* Data excerpt *
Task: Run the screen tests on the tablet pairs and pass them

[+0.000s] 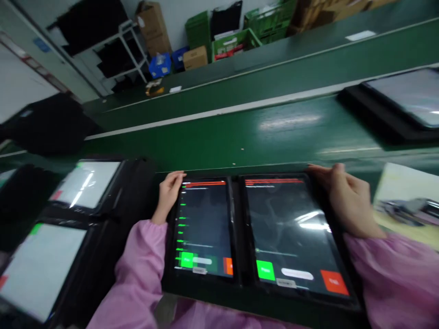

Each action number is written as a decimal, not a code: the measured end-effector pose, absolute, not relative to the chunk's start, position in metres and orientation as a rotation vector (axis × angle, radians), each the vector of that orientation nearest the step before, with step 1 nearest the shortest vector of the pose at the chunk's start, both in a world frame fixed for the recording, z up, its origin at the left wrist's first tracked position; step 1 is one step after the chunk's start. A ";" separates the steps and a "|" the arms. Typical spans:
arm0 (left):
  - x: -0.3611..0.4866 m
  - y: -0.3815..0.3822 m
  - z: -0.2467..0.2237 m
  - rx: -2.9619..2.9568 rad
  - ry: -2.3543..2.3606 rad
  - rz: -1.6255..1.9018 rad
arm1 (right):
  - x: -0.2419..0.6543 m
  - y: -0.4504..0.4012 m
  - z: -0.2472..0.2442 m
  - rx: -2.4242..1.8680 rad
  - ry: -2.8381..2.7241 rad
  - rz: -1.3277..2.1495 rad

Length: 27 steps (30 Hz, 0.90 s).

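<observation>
Readouts on the two tablet screens (206,224) blurred beyond reading; another tablet (404,98) cut off at far right; a printed card (408,205) sliced by the right edge; pink sleeves (137,274) running out of frame at near side.

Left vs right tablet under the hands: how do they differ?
The left tablet has a column of green marks down its side; the right tablet has none. The left tablet's orange-red button looks cut off; the right tablet's shows whole. The right tablet shows stronger glare than the left tablet. Both are dark-screened, side by side in a black case.
</observation>
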<state>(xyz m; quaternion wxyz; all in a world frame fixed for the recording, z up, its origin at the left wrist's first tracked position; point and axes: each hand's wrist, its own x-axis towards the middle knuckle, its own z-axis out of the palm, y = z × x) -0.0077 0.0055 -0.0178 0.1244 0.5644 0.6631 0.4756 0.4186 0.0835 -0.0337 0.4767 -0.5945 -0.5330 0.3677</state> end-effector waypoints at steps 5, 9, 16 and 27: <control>-0.008 -0.006 -0.028 1.541 1.882 1.386 | 0.423 0.075 -0.036 -1.460 -1.312 0.831; -0.011 -0.004 -0.028 1.538 1.958 1.324 | 0.420 0.077 -0.033 -1.462 -1.355 0.810; -0.006 -0.001 -0.026 1.586 1.955 1.346 | 0.419 0.075 -0.028 -1.483 -1.415 0.796; 0.001 -0.004 -0.036 1.619 1.924 1.357 | 0.418 0.081 -0.029 -1.626 -1.493 0.708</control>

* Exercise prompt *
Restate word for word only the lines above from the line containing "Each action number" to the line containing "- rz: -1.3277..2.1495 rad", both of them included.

* Task result *
Each action number is written as a decimal, not a code: the measured end-effector pose, absolute, not relative to the chunk's start, position in metres and orientation as a rotation vector (axis × angle, radians), each the vector of that orientation nearest the step before, with step 1 nearest the shortest vector of the pose at the chunk's start, both in a world frame fixed for the recording, z up, its origin at the left wrist's first tracked position; step 1 is one step after the chunk's start. A ";" separates the steps and a "|" the arms. Typical spans:
arm0 (left):
  - x: -0.3611..0.4866 m
  - y: -0.3815..0.3822 m
  - z: -0.2467..0.2237 m
  - rx: -2.9619..2.9568 rad
  - ry: -2.3543..2.3606 rad
  - rz: -1.6255..1.9018 rad
arm1 (right):
  - x: -0.2419..0.6543 m
  - y: -0.4504..0.4012 m
  - z: -0.2472..0.2442 m
  - rx: -2.4242..1.8680 rad
  - ry: -2.8381..2.7241 rad
  - rz: -1.3277..2.1495 rad

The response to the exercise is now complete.